___ Data for this exercise

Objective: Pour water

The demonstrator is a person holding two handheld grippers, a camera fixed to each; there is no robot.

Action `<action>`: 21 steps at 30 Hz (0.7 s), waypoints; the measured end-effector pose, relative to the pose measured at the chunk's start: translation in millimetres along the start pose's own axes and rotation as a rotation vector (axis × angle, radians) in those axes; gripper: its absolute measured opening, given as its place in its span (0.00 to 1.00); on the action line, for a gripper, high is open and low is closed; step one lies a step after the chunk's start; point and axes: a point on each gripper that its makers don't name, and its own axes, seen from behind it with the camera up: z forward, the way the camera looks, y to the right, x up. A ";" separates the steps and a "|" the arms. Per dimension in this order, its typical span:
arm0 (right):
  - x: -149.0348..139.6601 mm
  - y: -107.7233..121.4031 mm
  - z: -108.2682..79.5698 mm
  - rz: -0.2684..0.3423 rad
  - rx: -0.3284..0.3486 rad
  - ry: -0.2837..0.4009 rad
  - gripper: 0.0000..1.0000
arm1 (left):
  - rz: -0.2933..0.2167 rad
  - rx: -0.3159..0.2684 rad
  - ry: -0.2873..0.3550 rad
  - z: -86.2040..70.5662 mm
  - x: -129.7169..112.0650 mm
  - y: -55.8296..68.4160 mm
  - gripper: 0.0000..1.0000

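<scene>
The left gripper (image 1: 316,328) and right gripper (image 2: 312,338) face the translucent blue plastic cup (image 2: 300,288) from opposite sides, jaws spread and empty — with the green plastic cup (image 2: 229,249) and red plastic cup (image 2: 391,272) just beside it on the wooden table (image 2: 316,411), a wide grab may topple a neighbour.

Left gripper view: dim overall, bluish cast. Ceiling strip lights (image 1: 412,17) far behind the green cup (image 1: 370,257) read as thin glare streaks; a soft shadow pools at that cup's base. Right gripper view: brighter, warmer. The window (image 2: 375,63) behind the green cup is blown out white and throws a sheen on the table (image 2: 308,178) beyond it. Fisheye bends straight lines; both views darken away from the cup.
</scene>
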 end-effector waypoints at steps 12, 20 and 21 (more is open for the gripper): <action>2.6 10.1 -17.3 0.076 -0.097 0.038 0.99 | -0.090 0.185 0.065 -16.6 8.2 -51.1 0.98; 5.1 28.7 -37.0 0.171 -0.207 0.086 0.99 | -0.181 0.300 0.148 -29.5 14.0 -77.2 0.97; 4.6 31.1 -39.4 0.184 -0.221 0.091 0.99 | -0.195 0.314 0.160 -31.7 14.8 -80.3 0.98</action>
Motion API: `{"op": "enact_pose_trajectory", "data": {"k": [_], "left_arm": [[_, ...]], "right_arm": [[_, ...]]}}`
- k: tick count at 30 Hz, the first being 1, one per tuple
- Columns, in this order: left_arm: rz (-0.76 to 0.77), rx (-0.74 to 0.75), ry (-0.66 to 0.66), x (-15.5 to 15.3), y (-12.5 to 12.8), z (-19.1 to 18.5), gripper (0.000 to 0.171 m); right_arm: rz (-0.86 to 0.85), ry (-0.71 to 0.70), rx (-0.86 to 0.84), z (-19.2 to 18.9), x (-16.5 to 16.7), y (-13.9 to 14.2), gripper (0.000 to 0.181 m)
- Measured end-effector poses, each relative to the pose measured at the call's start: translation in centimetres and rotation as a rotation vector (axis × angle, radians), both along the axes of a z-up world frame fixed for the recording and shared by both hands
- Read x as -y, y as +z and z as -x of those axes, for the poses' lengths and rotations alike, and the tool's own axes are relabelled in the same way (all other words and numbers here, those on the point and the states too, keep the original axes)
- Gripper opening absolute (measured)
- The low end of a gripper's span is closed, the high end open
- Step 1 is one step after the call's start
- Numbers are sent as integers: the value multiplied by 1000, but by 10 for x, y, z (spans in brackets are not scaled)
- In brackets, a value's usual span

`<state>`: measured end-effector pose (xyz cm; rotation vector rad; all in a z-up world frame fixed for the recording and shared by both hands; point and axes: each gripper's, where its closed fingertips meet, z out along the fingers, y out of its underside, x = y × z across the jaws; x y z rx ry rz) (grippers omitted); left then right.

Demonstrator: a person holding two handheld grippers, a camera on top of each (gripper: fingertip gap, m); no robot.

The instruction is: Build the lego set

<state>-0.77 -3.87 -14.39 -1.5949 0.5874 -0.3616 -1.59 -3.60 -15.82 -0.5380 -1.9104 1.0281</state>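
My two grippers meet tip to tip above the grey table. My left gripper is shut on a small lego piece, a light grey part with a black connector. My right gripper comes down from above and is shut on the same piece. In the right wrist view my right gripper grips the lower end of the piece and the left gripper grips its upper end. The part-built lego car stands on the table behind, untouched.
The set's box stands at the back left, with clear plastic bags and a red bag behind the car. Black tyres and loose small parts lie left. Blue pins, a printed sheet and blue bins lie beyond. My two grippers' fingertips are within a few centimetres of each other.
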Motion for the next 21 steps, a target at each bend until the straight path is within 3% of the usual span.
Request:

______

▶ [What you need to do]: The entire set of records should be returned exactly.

▶ [Output]:
Objective: Pour water

The demonstrator is a person holding two handheld grippers, a camera fixed to each; there is no robot.

Action `<action>`: 21 steps at 30 Hz (0.7 s), waypoints; the measured end-effector pose, relative to the pose measured at the chunk's start: translation in millimetres along the start pose's own axes and rotation as a rotation vector (axis × angle, radians) in those axes; gripper: its absolute measured opening, given as its place in its span (0.00 to 1.00); on the action line, for a gripper, high is open and low is closed; step one lies a step after the chunk's start; point and axes: a point on each gripper that its makers don't name, and its own axes, seen from behind it with the camera up: z forward, the way the camera looks, y to the right, x up. A ";" separates the steps and a "|" the arms. Per dimension in this order, its typical span:
arm0 (right):
  - x: -149.0348..139.6601 mm
  - y: -107.7233..121.4031 mm
  - z: -108.2682..79.5698 mm
  - rz: -0.2684..0.3423 rad
  - rx: -0.3284..0.3486 rad
  - ry: -0.2837..0.4009 rad
  - gripper: 0.0000..1.0000
arm1 (left):
  - rz: -0.2933..0.2167 rad
  - rx: -0.3159..0.2684 rad
  - ry: -0.2873..0.3550 rad
  - z: -86.2040..70.5662 mm
  - x: -129.7169..112.0650 mm
  - y: -55.8296..68.4160 mm
  - gripper: 0.0000..1.0000

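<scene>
The left gripper (image 1: 316,328) and right gripper (image 2: 312,338) face the translucent blue plastic cup (image 2: 300,288) from opposite sides, jaws spread and empty — with the green plastic cup (image 2: 229,249) and red plastic cup (image 2: 391,272) just beside it on the wooden table (image 2: 316,411), a wide grab may topple a neighbour.

Left gripper view: dim overall, bluish cast. Ceiling strip lights (image 1: 412,17) far behind the green cup (image 1: 370,257) read as thin glare streaks; a soft shadow pools at that cup's base. Right gripper view: brighter, warmer. The window (image 2: 375,63) behind the green cup is blown out white and throws a sheen on the table (image 2: 308,178) beyond it. Fisheye bends straight lines; both views darken away from the cup.
</scene>
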 end-effector waypoints at steps 12, 20 and 21 (more is open for the gripper): <action>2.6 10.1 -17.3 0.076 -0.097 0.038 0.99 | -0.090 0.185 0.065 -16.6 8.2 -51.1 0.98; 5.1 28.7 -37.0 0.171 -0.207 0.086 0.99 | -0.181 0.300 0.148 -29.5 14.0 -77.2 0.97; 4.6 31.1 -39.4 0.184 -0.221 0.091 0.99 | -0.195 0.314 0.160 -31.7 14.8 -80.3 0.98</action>
Motion API: `{"op": "enact_pose_trajectory", "data": {"k": [_], "left_arm": [[_, ...]], "right_arm": [[_, ...]]}}`
- k: tick count at 30 Hz, the first being 1, one per tuple
- Columns, in this order: left_arm: rz (-0.76 to 0.77), rx (-0.74 to 0.75), ry (-0.66 to 0.66), x (-15.5 to 15.3), y (-12.5 to 12.8), z (-19.1 to 18.5), gripper (0.000 to 0.171 m); right_arm: rz (-0.86 to 0.85), ry (-0.71 to 0.70), rx (-0.86 to 0.84), z (-19.2 to 18.9), x (-16.5 to 16.7), y (-13.9 to 14.2), gripper (0.000 to 0.181 m)
- Measured end-effector poses, each relative to the pose measured at the call's start: translation in centimetres and rotation as a rotation vector (axis × angle, radians), both along the axes of a z-up world frame fixed for the recording and shared by both hands
- Read x as -y, y as +z and z as -x of those axes, for the poses' lengths and rotations alike, and the tool's own axes are relabelled in the same way (all other words and numbers here, those on the point and the states too, keep the original axes)
- Gripper opening absolute (measured)
- The low end of a gripper's span is closed, the high end open
- Step 1 is one step after the call's start
- Numbers are sent as integers: the value multiplied by 1000, but by 10 for x, y, z (spans in brackets are not scaled)
- In brackets, a value's usual span

`<state>`: measured end-effector pose (xyz cm; rotation vector rad; all in a z-up world frame fixed for the recording and shared by both hands; point and axes: each gripper's, where its closed fingertips meet, z out along the fingers, y out of its underside, x = y × z across the jaws; x y z rx ry rz) (grippers omitted); left then right.

Demonstrator: a person holding two handheld grippers, a camera on top of each (gripper: fingertip gap, m); no robot.

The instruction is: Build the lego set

<state>-0.77 -3.87 -14.39 -1.5949 0.5874 -0.3616 -1.59 -3.60 -15.82 -0.5380 -1.9104 1.0281</state>
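My two grippers meet tip to tip above the grey table. My left gripper is shut on a small lego piece, a light grey part with a black connector. My right gripper comes down from above and is shut on the same piece. In the right wrist view my right gripper grips the lower end of the piece and the left gripper grips its upper end. The part-built lego car stands on the table behind, untouched.
The set's box stands at the back left, with clear plastic bags and a red bag behind the car. Black tyres and loose small parts lie left. Blue pins, a printed sheet and blue bins lie beyond. My two grippers' fingertips are within a few centimetres of each other.
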Motion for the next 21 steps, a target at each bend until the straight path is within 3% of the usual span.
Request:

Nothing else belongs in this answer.